--- EXERCISE ---
Lines holding the string "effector" are the ones to copy from this listing.

--- RECORDED DATA ---
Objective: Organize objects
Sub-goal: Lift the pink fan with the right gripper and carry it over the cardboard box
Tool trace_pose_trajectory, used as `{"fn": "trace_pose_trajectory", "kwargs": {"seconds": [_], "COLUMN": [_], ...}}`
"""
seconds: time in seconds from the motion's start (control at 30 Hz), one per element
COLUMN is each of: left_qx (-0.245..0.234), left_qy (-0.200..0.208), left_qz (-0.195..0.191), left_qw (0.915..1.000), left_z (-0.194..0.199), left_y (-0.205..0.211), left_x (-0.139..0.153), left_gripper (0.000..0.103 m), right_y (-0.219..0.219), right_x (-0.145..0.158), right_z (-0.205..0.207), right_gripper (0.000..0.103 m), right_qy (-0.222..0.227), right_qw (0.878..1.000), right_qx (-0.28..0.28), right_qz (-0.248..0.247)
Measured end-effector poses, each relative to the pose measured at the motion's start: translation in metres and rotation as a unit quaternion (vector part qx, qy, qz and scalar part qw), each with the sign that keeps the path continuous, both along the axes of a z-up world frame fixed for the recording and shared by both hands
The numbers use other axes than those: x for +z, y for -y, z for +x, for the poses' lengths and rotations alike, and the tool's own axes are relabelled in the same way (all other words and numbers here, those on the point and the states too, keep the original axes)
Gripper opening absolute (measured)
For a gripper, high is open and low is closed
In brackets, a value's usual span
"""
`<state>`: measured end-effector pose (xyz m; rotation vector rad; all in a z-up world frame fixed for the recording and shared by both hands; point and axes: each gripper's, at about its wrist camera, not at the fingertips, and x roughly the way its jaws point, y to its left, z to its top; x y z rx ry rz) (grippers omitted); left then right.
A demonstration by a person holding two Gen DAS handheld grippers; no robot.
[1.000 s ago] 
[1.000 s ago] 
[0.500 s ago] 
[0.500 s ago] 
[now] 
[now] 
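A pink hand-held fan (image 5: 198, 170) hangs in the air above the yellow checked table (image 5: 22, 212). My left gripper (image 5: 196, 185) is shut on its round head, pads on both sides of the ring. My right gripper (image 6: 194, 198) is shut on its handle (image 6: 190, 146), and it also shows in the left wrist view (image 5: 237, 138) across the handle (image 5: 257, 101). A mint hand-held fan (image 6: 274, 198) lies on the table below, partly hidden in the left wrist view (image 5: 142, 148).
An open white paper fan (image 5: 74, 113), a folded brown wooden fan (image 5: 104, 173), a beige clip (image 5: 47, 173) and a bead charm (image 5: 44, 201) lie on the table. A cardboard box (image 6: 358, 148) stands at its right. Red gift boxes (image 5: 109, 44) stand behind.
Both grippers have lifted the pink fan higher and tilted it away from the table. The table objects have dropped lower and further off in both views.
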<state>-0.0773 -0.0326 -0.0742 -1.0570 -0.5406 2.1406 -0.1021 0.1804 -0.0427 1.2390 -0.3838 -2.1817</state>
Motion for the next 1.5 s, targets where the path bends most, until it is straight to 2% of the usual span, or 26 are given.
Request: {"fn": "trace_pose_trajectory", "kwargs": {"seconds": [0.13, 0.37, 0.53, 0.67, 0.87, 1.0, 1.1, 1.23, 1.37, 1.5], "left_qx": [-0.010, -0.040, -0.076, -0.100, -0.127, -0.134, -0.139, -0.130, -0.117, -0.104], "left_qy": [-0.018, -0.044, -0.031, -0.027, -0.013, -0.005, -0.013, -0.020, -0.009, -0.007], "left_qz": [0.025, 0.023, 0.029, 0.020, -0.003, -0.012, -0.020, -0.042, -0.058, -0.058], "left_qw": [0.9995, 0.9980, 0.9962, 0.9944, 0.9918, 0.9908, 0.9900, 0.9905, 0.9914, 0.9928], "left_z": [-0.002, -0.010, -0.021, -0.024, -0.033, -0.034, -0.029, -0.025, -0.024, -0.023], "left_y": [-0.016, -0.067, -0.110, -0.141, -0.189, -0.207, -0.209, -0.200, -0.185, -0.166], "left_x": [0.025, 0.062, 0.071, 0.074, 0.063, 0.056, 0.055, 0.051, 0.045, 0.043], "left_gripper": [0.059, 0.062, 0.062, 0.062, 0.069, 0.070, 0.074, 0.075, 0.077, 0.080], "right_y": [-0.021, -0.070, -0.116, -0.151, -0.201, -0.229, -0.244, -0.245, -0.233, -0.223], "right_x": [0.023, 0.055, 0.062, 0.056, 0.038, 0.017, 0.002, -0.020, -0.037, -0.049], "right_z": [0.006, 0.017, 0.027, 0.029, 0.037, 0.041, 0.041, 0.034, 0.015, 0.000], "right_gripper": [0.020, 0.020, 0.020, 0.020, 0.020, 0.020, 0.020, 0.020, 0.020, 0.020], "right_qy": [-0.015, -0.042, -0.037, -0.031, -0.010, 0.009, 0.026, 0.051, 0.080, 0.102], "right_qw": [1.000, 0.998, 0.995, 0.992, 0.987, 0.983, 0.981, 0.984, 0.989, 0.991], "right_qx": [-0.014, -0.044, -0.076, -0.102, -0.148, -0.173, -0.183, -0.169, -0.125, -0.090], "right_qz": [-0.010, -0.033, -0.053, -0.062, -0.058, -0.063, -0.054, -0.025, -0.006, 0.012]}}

--- EXERCISE SOLUTION ---
Measured end-effector poses, each relative to the pose measured at the motion's start: translation in metres and rotation as a unit quaternion (vector part qx, qy, qz and scalar part qw), each with the sign that keeps the path continuous, both along the axes of a z-up world frame fixed for the recording and shared by both hands
`<state>`: measured end-effector pose (xyz m; rotation vector rad; all in a z-up world frame fixed for the recording and shared by both hands; point and axes: each gripper's, at about its wrist camera, not at the fingertips, and x roughly the way its jaws point, y to its left, z to its top; x y z rx ry rz) (grippers omitted); left then right.

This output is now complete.